The NSA, responding to a Freedom of Information Act lawsuit from the American Civil Liberties Union, released a series of required quarterly and annual reports to the President’s Intelligence Oversight Board that cover the period from the fourth quarter of 2001 to the second quarter of 2013.
The heavily-redacted reports include examples of data on Americans being e-mailed to unauthorized recipients, stored in unsecured computers and retained after it was supposed to be destroyed, according to the documents. They were posted on the NSA’s website at around 1:30 p.m. on Christmas Eve.
In a 2012 case, for example, an NSA analyst “searched her spouse’s personal telephone directory without his knowledge to obtain names and telephone numbers for targeting,” according to one report. The analyst “has been advised to cease her activities,” it said.
Other unauthorized cases were a matter of human error, not intentional misconduct.
Last year, an analyst “mistakenly requested” surveillance “of his own personal identifier instead of the selector associated with a foreign intelligence target,” according to another report.
Unauthorized Surveillance
In 2012, an analyst conducted surveillance “on a U.S. organization in a raw traffic database without formal authorization because the analyst incorrectly believed that he was authorized to query due to a potential threat,” according to the fourth-quarter report from 2012. The surveillance yielded nothing.
The NSA’s intensified communications surveillance programs initiated after the Sept. 11, 2001, terrorist attacks on New York and Washington unleashed an international uproar after they were disclosed in classified documents leaked by fugitive former contractor Edward Snowden last year.
No New Legislation
Congress has considered but not passed new legislation to curb the NSA’s collection of bulk telephone calling and other electronic data.
The Privacy and Civil Liberties Oversight Board, created by lawmakers under post-Sept. 11 anti-terrorism laws, issued a 238-page report in January urging the abolition of the bulk collection of Americans’ phone records.
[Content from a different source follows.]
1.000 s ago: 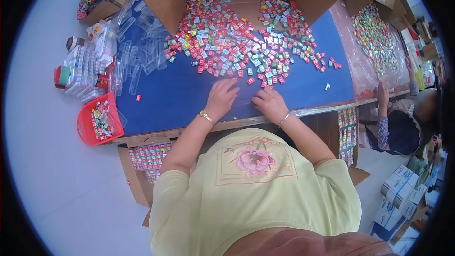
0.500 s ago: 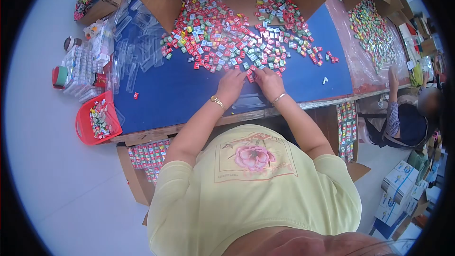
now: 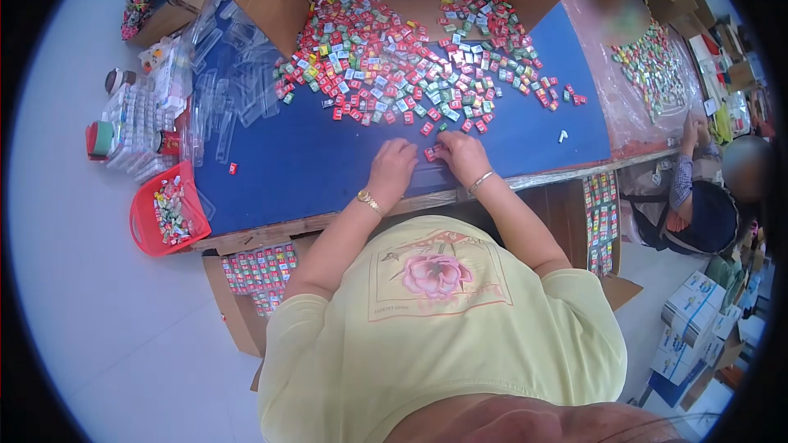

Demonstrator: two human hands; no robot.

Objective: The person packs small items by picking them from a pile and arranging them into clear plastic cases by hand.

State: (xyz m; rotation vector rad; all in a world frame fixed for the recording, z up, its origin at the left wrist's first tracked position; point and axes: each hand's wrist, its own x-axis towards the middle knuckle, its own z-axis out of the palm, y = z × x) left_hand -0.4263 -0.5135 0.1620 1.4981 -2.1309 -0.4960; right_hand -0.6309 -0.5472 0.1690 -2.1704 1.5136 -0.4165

The five-member board said the program has provided only “minimal” help in thwarting terrorist attacks.
The ACLU, which filed a lawsuit to access the reports, said the documents shed light on how the surveillance policies of NSA impact Americans and how information has sometimes been misused.
“The government conducts sweeping surveillance under this authority -— surveillance that increasingly puts Americans’ data in the hands of the NSA,” Patrick C. Toomey, staff attorney with the ACLU’s National Security Project, said in an e-mail.
No Oversight
“Despite that fact, this spying is conducted almost entirely in secret and without legislative or judicial oversight,” he said.
The reports show greater oversight by all three branches of government is needed, Toomey added.
The ACLU filed suit to turn a spotlight on an executive order governing intelligence activities that was first issued by President Ronald Reagan in 1981 and has been modified many times since then.
The order allows the NSA to conduct surveillance outside the U.S. While the NSA by law can’t deliberately intercept messages from Americans, it can collect messages that get vacuumed up inadvertently as part of its surveillance of foreigners overseas.
Masking Identities
After foreign intelligence is acquired, “it must be analyzed to remove or mask certain protected categories of information, including U.S. person information, unless specific exceptions apply,” the NSA said in a statement before posting the documents.
The extent of that collection has never been clear.
The agency said today it has multiple layers of checks in place to prevent further errors in intelligence gathering and retention.
“The vast majority of compliance incidents involve unintentional technical or human error,” NSA said in its executive summary. “NSA goes to great lengths to ensure compliance with the Constitution, laws and regulations.”